## Exercise description
Exact repetition of the data is the whole task.

## Dataset excerpt

^^^^^^^^

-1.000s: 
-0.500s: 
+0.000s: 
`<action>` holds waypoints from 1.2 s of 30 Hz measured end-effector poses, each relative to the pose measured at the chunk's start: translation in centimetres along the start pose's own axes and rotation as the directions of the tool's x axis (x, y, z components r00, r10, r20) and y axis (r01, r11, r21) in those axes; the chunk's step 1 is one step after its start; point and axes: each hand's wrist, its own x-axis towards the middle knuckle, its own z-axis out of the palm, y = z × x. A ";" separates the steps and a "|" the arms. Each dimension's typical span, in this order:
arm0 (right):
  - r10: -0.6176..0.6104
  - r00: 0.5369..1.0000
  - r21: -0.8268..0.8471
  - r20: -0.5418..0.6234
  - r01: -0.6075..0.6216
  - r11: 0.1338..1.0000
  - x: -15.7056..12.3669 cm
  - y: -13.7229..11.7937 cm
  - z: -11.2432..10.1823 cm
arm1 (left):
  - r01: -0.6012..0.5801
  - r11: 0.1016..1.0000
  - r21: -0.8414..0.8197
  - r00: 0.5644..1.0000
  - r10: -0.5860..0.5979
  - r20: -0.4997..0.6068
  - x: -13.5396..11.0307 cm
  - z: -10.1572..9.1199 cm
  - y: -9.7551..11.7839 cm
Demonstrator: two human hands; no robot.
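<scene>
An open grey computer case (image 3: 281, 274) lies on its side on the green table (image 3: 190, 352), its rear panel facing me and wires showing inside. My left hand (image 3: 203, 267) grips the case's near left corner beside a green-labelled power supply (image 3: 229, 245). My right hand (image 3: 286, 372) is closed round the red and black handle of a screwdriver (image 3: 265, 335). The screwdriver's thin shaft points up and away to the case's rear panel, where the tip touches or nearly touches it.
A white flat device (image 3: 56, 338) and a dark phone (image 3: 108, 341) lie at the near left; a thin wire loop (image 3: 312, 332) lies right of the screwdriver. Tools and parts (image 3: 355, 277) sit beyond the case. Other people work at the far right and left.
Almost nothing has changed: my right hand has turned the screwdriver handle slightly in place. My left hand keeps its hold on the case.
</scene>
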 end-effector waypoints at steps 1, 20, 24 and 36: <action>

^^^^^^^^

## Answer for the task
-1.000s: 
-0.500s: 
+0.000s: 
`<action>` holds waypoints from 1.2 s of 30 Hz measured end-effector poses, each relative to the pose measured at the chunk's start: translation in centimetres along the start pose's own axes and rotation as the directions of the tool's x axis (x, y, z components r00, r10, r20) and y axis (r01, r11, r21) in those axes; the chunk's step 1 is one step after its start; point and axes: each hand's wrist, its own x-axis towards the middle knuckle, its own z-axis out of the palm, y = z × x. A ";" separates the steps and a "|" the arms. Each dimension's typical span, in this order:
arm0 (right):
  - r10: -0.6176..0.6104
  - r00: 0.5369..1.0000
  - r21: -0.8268..0.8471
  - r20: -0.5418..0.6234
  - r01: -0.6075..0.6216
  - r11: 0.1338..1.0000
  - x: -15.7056..12.3669 cm
  - y: -13.7229..11.7937 cm
  - z: -11.2432..10.1823 cm
arm1 (left):
  - r01: -0.6012..0.5801
  - r11: 0.1016..1.0000
  - r21: -0.8414..0.8197
  - r00: 0.5644..1.0000
  - r10: -0.5860..0.5979
  - r20: -0.4997..0.6068
  - x: -13.5396..11.0307 cm
  - z: -10.1572..9.1199 cm
  - y: -9.7551..11.7839 cm
Demonstrator: two human hands; no robot.
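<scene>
An open grey computer case (image 3: 281, 274) lies on its side on the green table (image 3: 190, 352), its rear panel facing me and wires showing inside. My left hand (image 3: 203, 267) grips the case's near left corner beside a green-labelled power supply (image 3: 229, 245). My right hand (image 3: 286, 372) is closed round the red and black handle of a screwdriver (image 3: 265, 335). The screwdriver's thin shaft points up and away to the case's rear panel, where the tip touches or nearly touches it.
A white flat device (image 3: 56, 338) and a dark phone (image 3: 108, 341) lie at the near left; a thin wire loop (image 3: 312, 332) lies right of the screwdriver. Tools and parts (image 3: 355, 277) sit beyond the case. Other people work at the far right and left.
Almost nothing has changed: my right hand has turned the screwdriver handle slightly in place. My left hand keeps its hold on the case.
</scene>
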 end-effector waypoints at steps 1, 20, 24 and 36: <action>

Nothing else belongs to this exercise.